◆ Required work:
All of the data below is to be copied again without changes.

◆ Material for this exercise:
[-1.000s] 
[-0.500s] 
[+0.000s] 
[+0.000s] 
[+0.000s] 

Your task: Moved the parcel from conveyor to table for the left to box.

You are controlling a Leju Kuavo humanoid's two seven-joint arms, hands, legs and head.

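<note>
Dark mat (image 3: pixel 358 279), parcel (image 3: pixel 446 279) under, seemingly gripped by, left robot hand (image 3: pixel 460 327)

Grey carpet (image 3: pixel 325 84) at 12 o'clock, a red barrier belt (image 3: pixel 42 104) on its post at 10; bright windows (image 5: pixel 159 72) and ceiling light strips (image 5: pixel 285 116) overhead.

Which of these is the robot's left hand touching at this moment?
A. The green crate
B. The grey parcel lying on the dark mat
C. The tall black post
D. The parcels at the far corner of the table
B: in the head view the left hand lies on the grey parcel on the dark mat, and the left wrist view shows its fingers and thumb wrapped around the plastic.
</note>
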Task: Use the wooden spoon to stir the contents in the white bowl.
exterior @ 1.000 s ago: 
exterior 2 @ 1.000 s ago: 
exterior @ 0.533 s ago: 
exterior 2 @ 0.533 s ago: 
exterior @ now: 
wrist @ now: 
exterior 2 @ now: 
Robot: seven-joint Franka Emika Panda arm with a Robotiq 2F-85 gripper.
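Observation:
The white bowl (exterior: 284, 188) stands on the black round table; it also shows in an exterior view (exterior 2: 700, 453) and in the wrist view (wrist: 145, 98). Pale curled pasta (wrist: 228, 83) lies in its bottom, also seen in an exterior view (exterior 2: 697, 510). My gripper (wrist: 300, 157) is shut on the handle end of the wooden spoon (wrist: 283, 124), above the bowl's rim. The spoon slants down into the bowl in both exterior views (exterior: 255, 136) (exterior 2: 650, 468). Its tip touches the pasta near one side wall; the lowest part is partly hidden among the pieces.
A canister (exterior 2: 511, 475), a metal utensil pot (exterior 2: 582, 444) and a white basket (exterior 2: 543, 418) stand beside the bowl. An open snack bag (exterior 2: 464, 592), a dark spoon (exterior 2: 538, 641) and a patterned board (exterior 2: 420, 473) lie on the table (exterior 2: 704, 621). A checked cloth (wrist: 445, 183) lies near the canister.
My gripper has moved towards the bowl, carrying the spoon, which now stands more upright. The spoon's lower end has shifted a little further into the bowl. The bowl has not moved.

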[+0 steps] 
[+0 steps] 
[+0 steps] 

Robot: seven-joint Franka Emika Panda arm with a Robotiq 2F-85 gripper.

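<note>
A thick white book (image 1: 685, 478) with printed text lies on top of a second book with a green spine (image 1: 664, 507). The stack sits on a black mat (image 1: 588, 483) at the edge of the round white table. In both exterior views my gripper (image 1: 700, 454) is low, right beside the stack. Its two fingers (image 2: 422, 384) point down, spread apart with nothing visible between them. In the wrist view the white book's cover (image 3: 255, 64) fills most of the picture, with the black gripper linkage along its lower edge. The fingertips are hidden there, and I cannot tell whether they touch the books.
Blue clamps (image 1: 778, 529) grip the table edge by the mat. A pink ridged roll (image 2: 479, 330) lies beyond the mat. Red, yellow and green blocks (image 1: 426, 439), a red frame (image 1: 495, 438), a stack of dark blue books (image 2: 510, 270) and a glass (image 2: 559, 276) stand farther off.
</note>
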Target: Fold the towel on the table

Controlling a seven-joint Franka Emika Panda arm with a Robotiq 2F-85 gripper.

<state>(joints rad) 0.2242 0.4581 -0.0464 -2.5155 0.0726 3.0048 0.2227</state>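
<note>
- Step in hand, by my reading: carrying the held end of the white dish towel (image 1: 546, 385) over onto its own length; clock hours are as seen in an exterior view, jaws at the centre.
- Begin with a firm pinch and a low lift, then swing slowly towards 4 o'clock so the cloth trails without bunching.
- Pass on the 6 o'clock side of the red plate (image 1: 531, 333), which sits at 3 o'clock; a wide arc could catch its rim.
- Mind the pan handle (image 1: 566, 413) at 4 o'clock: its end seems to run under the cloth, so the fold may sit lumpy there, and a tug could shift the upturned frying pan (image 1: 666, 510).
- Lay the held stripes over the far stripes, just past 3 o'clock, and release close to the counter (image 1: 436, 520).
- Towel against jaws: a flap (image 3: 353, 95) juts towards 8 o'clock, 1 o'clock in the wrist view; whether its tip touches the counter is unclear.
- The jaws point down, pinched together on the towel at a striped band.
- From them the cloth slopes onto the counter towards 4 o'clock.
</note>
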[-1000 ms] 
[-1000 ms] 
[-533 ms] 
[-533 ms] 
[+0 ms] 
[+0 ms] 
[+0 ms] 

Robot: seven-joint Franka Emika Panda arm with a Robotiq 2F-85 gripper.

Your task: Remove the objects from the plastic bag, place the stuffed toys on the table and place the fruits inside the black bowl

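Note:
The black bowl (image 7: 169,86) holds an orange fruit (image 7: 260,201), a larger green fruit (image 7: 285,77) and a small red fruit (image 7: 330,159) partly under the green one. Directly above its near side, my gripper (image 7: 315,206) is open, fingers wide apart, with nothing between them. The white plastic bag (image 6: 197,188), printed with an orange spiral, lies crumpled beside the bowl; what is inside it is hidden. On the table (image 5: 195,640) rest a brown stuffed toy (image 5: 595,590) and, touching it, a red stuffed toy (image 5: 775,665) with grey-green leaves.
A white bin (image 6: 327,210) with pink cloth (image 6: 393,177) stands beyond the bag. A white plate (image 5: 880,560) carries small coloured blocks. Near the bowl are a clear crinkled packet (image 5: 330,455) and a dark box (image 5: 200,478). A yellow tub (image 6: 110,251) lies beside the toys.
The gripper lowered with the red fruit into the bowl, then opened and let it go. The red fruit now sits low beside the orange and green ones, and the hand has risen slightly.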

◆ Exercise solution:
[-1.000s] 
[-0.500s] 
[+0.000s] 
[+0.000s] 
[+0.000s] 

Your task: Moved the parcel from conveyor to table for the left to box.

You are controlling a Leju Kuavo humanoid's two seven-joint arms, hands, legs and head.

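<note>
Dark mat (image 3: pixel 358 279), parcel (image 3: pixel 446 279) under, seemingly gripped by, left robot hand (image 3: pixel 460 327)

Grey carpet (image 3: pixel 325 84) at 12 o'clock, a red barrier belt (image 3: pixel 42 104) on its post at 10; bright windows (image 5: pixel 159 72) and ceiling light strips (image 5: pixel 285 116) overhead.

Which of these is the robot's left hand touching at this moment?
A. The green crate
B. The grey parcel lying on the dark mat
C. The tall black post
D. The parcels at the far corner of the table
B: in the head view the left hand lies on the grey parcel on the dark mat, and the left wrist view shows its fingers and thumb wrapped around the plastic.
</note>
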Task: Use the wooden spoon to stir the contents in the white bowl.
exterior @ 1.000 s ago: 
exterior 2 @ 1.000 s ago: 
exterior @ 0.533 s ago: 
exterior 2 @ 0.533 s ago: 
exterior @ now: 
wrist @ now: 
exterior 2 @ now: 
Robot: seven-joint Franka Emika Panda arm with a Robotiq 2F-85 gripper.
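Observation:
The white bowl (exterior: 284, 188) stands on the black round table; it also shows in an exterior view (exterior 2: 700, 453) and in the wrist view (wrist: 145, 98). Pale curled pasta (wrist: 228, 83) lies in its bottom, also seen in an exterior view (exterior 2: 697, 510). My gripper (wrist: 300, 157) is shut on the handle end of the wooden spoon (wrist: 283, 124), above the bowl's rim. The spoon slants down into the bowl in both exterior views (exterior: 255, 136) (exterior 2: 650, 468). Its tip touches the pasta near one side wall; the lowest part is partly hidden among the pieces.
A canister (exterior 2: 511, 475), a metal utensil pot (exterior 2: 582, 444) and a white basket (exterior 2: 543, 418) stand beside the bowl. An open snack bag (exterior 2: 464, 592), a dark spoon (exterior 2: 538, 641) and a patterned board (exterior 2: 420, 473) lie on the table (exterior 2: 704, 621). A checked cloth (wrist: 445, 183) lies near the canister.
My gripper has moved towards the bowl, carrying the spoon, which now stands more upright. The spoon's lower end has shifted a little further into the bowl. The bowl has not moved.
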
[+0 steps] 
[+0 steps] 
[+0 steps] 

Robot: seven-joint Franka Emika Panda arm with a Robotiq 2F-85 gripper.

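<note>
A thick white book (image 1: 685, 478) with printed text lies on top of a second book with a green spine (image 1: 664, 507). The stack sits on a black mat (image 1: 588, 483) at the edge of the round white table. In both exterior views my gripper (image 1: 700, 454) is low, right beside the stack. Its two fingers (image 2: 422, 384) point down, spread apart with nothing visible between them. In the wrist view the white book's cover (image 3: 255, 64) fills most of the picture, with the black gripper linkage along its lower edge. The fingertips are hidden there, and I cannot tell whether they touch the books.
Blue clamps (image 1: 778, 529) grip the table edge by the mat. A pink ridged roll (image 2: 479, 330) lies beyond the mat. Red, yellow and green blocks (image 1: 426, 439), a red frame (image 1: 495, 438), a stack of dark blue books (image 2: 510, 270) and a glass (image 2: 559, 276) stand farther off.
</note>
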Target: Fold the towel on the table

Controlling a seven-joint Franka Emika Panda arm with a Robotiq 2F-85 gripper.

<state>(joints rad) 0.2242 0.4581 -0.0464 -2.5155 0.0726 3.0048 0.2227</state>
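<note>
- Step in hand, by my reading: carrying the held end of the white dish towel (image 1: 546, 385) over onto its own length; clock hours are as seen in an exterior view, jaws at the centre.
- Begin with a firm pinch and a low lift, then swing slowly towards 4 o'clock so the cloth trails without bunching.
- Pass on the 6 o'clock side of the red plate (image 1: 531, 333), which sits at 3 o'clock; a wide arc could catch its rim.
- Mind the pan handle (image 1: 566, 413) at 4 o'clock: its end seems to run under the cloth, so the fold may sit lumpy there, and a tug could shift the upturned frying pan (image 1: 666, 510).
- Lay the held stripes over the far stripes, just past 3 o'clock, and release close to the counter (image 1: 436, 520).
- Towel against jaws: a flap (image 3: 353, 95) juts towards 8 o'clock, 1 o'clock in the wrist view; whether its tip touches the counter is unclear.
- The jaws point down, pinched together on the towel at a striped band.
- From them the cloth slopes onto the counter towards 4 o'clock.
</note>
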[-1000 ms] 
[-1000 ms] 
[-533 ms] 
[-533 ms] 
[+0 ms] 
[+0 ms] 
[+0 ms] 

Robot: seven-joint Franka Emika Panda arm with a Robotiq 2F-85 gripper.

Your task: Remove the objects from the plastic bag, place the stuffed toys on the table and place the fruits inside the black bowl

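Note:
The black bowl (image 7: 169,86) holds an orange fruit (image 7: 260,201), a larger green fruit (image 7: 285,77) and a small red fruit (image 7: 330,159) partly under the green one. Directly above its near side, my gripper (image 7: 315,206) is open, fingers wide apart, with nothing between them. The white plastic bag (image 6: 197,188), printed with an orange spiral, lies crumpled beside the bowl; what is inside it is hidden. On the table (image 5: 195,640) rest a brown stuffed toy (image 5: 595,590) and, touching it, a red stuffed toy (image 5: 775,665) with grey-green leaves.
A white bin (image 6: 327,210) with pink cloth (image 6: 393,177) stands beyond the bag. A white plate (image 5: 880,560) carries small coloured blocks. Near the bowl are a clear crinkled packet (image 5: 330,455) and a dark box (image 5: 200,478). A yellow tub (image 6: 110,251) lies beside the toys.
The gripper lowered with the red fruit into the bowl, then opened and let it go. The red fruit now sits low beside the orange and green ones, and the hand has risen slightly.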

Nothing more will be written for this answer.